Shout-out to @entropyseekswork, because she suggested this thread.


----------



## Rumpled Foreskin (Jun 10, 2017)

I would like that tag without having to pay. I think I have the minimum required autism.


----------



## oasys (Jun 10, 2017)

If you don't give it to me you're homophobic.


----------



## Kilted Gentleman (Jun 10, 2017)

I want it and this way is a good way since when donny long gets the list of supporters he'll find BP's info and murder her not me


----------



## Ace_Reloaded (Jun 10, 2017)

So there's this taxi driver who picks up a nun one evening. They make some small talk during the drive and the taxi driver says, "can I confess something to you?" The nun says sure and the guy continues: "It's always been my biggest fantasy to kiss a nun."

The nun thinks about that for a minute and replies, "well, I might be able to help you with that, but under two conditions. One, you have to be single, and two, you must be a Catholic."

The nun isn't the prettiest or anything, but when a life-long dream could be fulfilled, who cares, right? Excitedly, the guy goes, "I am a Catholic, and single!" So the nun joins him in the front seat and they kiss. As the thrill dies down, the driver hangs his head in shame. "I'm so sorry, I have sinned. I lied, I'm actually married, and not religious at all."

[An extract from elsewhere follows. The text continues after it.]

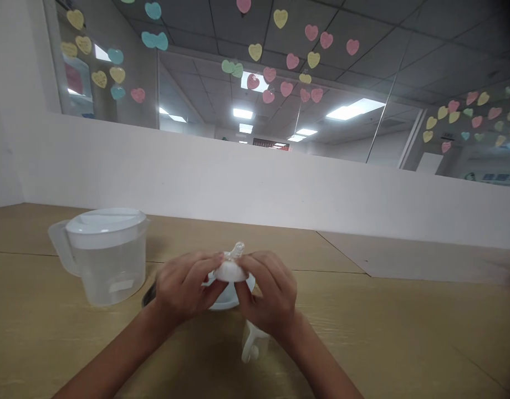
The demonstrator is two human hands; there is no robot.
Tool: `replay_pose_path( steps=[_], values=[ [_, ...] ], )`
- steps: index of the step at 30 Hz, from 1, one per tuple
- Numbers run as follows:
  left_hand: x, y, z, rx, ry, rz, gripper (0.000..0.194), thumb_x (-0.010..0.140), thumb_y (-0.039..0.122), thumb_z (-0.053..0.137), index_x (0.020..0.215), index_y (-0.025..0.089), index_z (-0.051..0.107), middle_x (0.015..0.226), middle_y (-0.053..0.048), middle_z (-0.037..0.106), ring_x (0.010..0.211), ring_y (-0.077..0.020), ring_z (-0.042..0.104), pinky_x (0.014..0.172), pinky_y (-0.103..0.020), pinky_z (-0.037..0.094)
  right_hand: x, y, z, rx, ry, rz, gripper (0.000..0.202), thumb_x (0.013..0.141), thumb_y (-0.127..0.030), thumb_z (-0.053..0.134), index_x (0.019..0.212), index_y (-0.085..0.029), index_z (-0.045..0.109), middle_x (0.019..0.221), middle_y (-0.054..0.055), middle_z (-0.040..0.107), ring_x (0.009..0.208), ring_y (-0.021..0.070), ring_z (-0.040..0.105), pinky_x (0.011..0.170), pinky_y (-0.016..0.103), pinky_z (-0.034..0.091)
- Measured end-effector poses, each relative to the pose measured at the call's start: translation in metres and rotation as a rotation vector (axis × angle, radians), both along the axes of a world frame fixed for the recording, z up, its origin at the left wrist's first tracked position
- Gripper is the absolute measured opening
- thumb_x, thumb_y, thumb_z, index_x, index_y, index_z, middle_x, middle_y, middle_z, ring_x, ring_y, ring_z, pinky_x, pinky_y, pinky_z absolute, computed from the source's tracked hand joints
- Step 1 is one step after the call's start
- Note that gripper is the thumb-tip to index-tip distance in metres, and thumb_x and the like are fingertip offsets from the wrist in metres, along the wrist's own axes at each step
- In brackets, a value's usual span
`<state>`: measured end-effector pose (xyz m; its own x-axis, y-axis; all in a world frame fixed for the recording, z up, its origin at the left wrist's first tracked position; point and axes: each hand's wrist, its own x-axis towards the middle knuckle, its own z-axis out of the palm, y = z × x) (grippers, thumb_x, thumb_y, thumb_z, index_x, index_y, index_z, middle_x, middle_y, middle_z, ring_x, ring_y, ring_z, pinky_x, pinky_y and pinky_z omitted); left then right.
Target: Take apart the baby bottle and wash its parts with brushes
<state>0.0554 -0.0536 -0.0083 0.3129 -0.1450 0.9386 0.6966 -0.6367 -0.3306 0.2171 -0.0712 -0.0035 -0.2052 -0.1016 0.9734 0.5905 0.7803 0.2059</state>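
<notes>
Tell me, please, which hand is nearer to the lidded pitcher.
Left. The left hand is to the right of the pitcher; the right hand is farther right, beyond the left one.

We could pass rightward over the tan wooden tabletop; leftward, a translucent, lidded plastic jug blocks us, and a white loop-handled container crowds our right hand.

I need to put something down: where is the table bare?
Widest bare table: right of the right hand. Another patch: nearer than the pitcher, left of the left forearm. Crowded: around the right hand and left hand, by the bowl, handled cup and dark item.
</notes>
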Motion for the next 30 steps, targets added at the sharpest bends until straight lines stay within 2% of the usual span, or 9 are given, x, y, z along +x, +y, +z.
replay_pose_path(
  steps=[3,6,11,14,20,24,27,30],
  values=[
    [0.002,0.002,0.001,-0.043,0.038,0.095,0.026,0.079,0.013,0.058,0.105,0.017,0.056,0.089,-0.003,0.072,0.073,-0.0132,0.068,0.064,-0.021,0.052,0.002,0.007,-0.001,-0.030,0.041,-0.032,0.020,0.080,-0.010,0.053,0.098,-0.017,0.054,0.079,0.007,0.065,0.072,0.0158,0.059,0.063,0.028,0.052],
    [0.002,0.002,0.006,0.016,0.067,0.135,0.032,0.078,0.012,0.057,0.110,0.018,0.057,0.099,-0.006,0.070,0.086,-0.0165,0.068,0.071,-0.024,0.053,0.001,0.009,-0.001,-0.037,0.039,-0.033,0.021,0.081,-0.009,0.053,0.101,-0.016,0.054,0.085,0.009,0.066,0.079,0.0168,0.061,0.069,0.030,0.053],
    [-0.001,0.000,0.011,0.124,0.049,0.021,0.030,0.074,0.007,0.060,0.103,0.015,0.061,0.085,-0.007,0.071,0.078,-0.0186,0.067,0.069,-0.029,0.054,0.000,0.002,0.004,-0.065,0.032,0.030,0.023,0.082,-0.010,0.053,0.104,-0.017,0.054,0.091,0.009,0.066,0.086,0.0176,0.062,0.075,0.031,0.053],
    [0.001,-0.002,0.011,0.089,0.001,-0.022,0.026,0.076,0.006,0.059,0.100,0.016,0.061,0.081,-0.005,0.070,0.073,-0.0155,0.066,0.065,-0.026,0.053,0.002,-0.001,0.006,-0.061,0.028,0.053,0.021,0.083,-0.010,0.051,0.102,-0.018,0.054,0.090,0.008,0.065,0.086,0.0165,0.062,0.075,0.031,0.053],
    [0.006,-0.003,0.006,-0.002,-0.010,-0.114,0.018,0.077,0.012,0.058,0.095,0.015,0.059,0.075,-0.004,0.068,0.065,-0.0156,0.064,0.058,-0.027,0.050,0.001,0.002,0.002,0.035,-0.008,-0.016,0.014,0.085,-0.011,0.049,0.097,-0.015,0.054,0.080,0.008,0.063,0.074,0.0159,0.059,0.065,0.029,0.051],
    [0.005,-0.004,0.003,-0.037,0.001,-0.088,0.017,0.077,0.013,0.057,0.093,0.017,0.057,0.074,-0.004,0.069,0.065,-0.0168,0.064,0.058,-0.028,0.051,-0.001,0.002,0.001,0.066,-0.045,-0.012,0.015,0.083,-0.008,0.049,0.096,-0.014,0.054,0.076,0.007,0.062,0.071,0.0160,0.057,0.063,0.028,0.050],
    [0.002,-0.003,0.005,-0.044,0.014,-0.024,0.021,0.077,0.012,0.056,0.096,0.021,0.057,0.079,-0.003,0.071,0.068,-0.0169,0.066,0.061,-0.028,0.053,0.003,0.000,0.005,-0.030,-0.038,0.024,0.016,0.082,-0.009,0.051,0.096,-0.016,0.054,0.079,0.007,0.062,0.074,0.0159,0.057,0.064,0.028,0.050],
    [0.001,-0.001,0.007,-0.073,0.032,-0.002,0.027,0.079,0.008,0.056,0.101,0.023,0.057,0.091,-0.002,0.072,0.079,-0.0166,0.068,0.071,-0.027,0.055,0.015,-0.002,0.012,-0.275,-0.062,0.171,0.021,0.081,-0.018,0.057,0.101,-0.019,0.053,0.092,0.008,0.063,0.085,0.0170,0.058,0.073,0.031,0.051]
  ],
)
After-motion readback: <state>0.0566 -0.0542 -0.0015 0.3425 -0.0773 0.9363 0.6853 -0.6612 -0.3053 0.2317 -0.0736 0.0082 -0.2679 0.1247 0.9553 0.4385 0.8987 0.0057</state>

"That's okay," replies the nun. "My name is actually Kevin and I'm on my way to a Halloween party."


----------



## pozilei (Jun 10, 2017)

That's a pretty cool idea, it helps our Dear Leader and ensures we all get to keep mocking our fav cows! I'm mainly replying because of the 100 times I wanted to rate something 'horrifying' but couldn't  

Good luck to all who may enter!


----------



## Orth (Jun 10, 2017)

I don't really care one way or the other, but I am very lazy and don't want to do the work to give Null money.


----------



## JoonTroon (Jun 10, 2017)

Thread's over, folks. No need to post any more now that I've already won.


----------



## Mellorine (Jun 10, 2017)

Posting so that later I can edit in a fabulously witty post that will be so good you'll have no choice but to give it to me.

Or not.  Probably not.


----------



## Rumpled Foreskin (Jun 10, 2017)

JoonTroon said:


> Thread's over, folks. No need to post any more now that I've already won.
> View attachment 231733


Way to steal my art you shitlord. 




@Broken Pussy


----------



## NIGGO KILLA (Jun 10, 2017)

Give me free shit


----------



## Mariposa Electrique (Jun 10, 2017)

I'm just excited that the prize did not involve anyone's vagina long with their doxx info.
That's right, this site is not funded by Islam or Bill Cosby.


----------



## JE 765 (Jun 10, 2017)

Quick edit: I feel like I probably should've added more, but I've been known for my brevity. You're a neat person for doing this, either way.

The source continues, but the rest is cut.